Arriba he puesto la foto del mar en San Esteban de Pravia, un día bastante nublado pero con mucho encanto. Al lado, la de Cudillero. Creo que es el pueblo más bonito de los alrededores. Increíble por la noche y maravilloso por el día. Eso sí, el que no quiera cuestas, que no vaya a visitarlo, está excavado en la ladera y no hay ninguna calle llana.

7.8.06

Origen


Todo viaje tiene un origen. Lo del destino dejémoslo en el aire. No vale la pena guiar nuestros pasos a donde no queremos ir. Sin embargo, no paramos en nuestra vida. Siempre vamos de un lado para otro, sin ver el camino que recorremos.

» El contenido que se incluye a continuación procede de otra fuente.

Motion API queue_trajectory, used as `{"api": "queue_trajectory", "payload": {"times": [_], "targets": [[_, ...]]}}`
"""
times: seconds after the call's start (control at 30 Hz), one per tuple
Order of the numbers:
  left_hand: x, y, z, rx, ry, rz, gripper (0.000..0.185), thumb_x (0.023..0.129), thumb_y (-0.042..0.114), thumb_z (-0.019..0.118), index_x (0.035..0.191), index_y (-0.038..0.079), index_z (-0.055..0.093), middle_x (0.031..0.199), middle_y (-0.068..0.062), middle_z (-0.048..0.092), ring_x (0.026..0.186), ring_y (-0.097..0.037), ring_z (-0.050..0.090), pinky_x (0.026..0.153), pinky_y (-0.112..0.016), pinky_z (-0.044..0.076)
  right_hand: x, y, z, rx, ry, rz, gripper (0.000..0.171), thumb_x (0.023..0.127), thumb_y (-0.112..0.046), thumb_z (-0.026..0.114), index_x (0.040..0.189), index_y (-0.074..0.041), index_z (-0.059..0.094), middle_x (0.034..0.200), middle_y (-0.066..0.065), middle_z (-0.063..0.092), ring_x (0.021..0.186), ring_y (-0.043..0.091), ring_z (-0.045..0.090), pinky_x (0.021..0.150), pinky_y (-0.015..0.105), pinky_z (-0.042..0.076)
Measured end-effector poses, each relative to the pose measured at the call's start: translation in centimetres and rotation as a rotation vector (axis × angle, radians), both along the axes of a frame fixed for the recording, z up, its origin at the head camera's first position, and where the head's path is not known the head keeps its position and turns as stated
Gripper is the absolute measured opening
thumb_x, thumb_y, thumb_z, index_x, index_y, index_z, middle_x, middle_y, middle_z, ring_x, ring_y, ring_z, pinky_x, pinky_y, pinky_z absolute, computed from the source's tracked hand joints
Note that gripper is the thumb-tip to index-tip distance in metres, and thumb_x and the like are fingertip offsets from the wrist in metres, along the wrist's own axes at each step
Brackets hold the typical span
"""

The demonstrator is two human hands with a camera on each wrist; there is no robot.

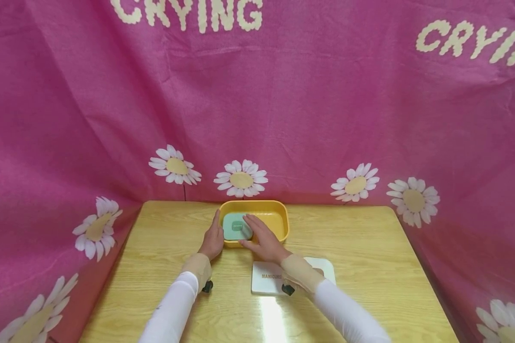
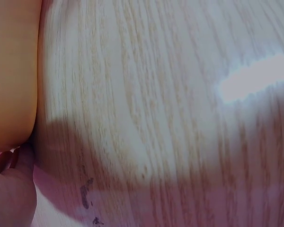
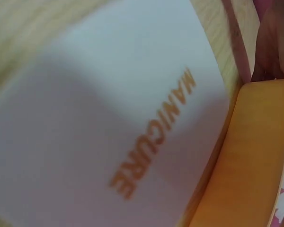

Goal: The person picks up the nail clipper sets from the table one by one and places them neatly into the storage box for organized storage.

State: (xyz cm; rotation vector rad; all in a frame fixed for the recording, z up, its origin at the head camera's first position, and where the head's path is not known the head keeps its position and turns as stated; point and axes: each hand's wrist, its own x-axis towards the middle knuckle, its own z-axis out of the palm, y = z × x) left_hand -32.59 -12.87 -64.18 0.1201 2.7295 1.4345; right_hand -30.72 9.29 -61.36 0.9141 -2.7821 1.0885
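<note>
A yellow tray [image 1: 279, 212] stands at the back middle of the wooden table [image 1: 360, 267]. In its left half lies a pale green box [image 1: 232, 226]. My left hand [image 1: 213, 236] lies flat against the tray's left outer wall, fingers straight. My right hand [image 1: 257, 232] rests on top of the green box with fingers stretched out, thumb by the tray's front wall. In the left wrist view I see the tray's wall [image 2: 12, 71] and part of my hand [image 2: 9, 189]. The right wrist view shows the tray's rim [image 3: 246, 156].
A flat white box [image 1: 266, 281] printed MANICURE lies on the table under my right wrist, seen close up as a white box [image 3: 109, 118] in the right wrist view. Pink daisy-print cloth [image 1: 326, 119] hangs behind and beside the table.
</note>
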Motion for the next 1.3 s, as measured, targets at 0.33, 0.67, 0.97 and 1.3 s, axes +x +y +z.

Por eso, pretendo tener aquí un espacio de reflexión sobre cada uno de los viajes que emprenda, ya que me enseñan algo. No importa el destino, mientras sepamos cuál es nuestro punto de partida. Es increíble poder seguir adelante teniendo en cuenta una simple referencia.

Y lo que es aún más importante, la gente. Las personas que nos vamos encontrando en el camino o las que quedan atrás, con el tiempo. Gracias a ellas seguimos creciendo, continuamos formándonos como personas.

Creo que nadie acaba de aprender nunca. Lo único es que no tenemos tiempo ( o no queremos tenerlo) para reflexionar un poco acerca de todo aquello que ocurre a nuestro alrededor. Cada día es una nueva aventura, leí en algún libro, pero más bien, cada día es un nuevo viaje, en el que puedes encontrar a mucha gente. Y lo mejor, puedes encontrarte a ti mismo.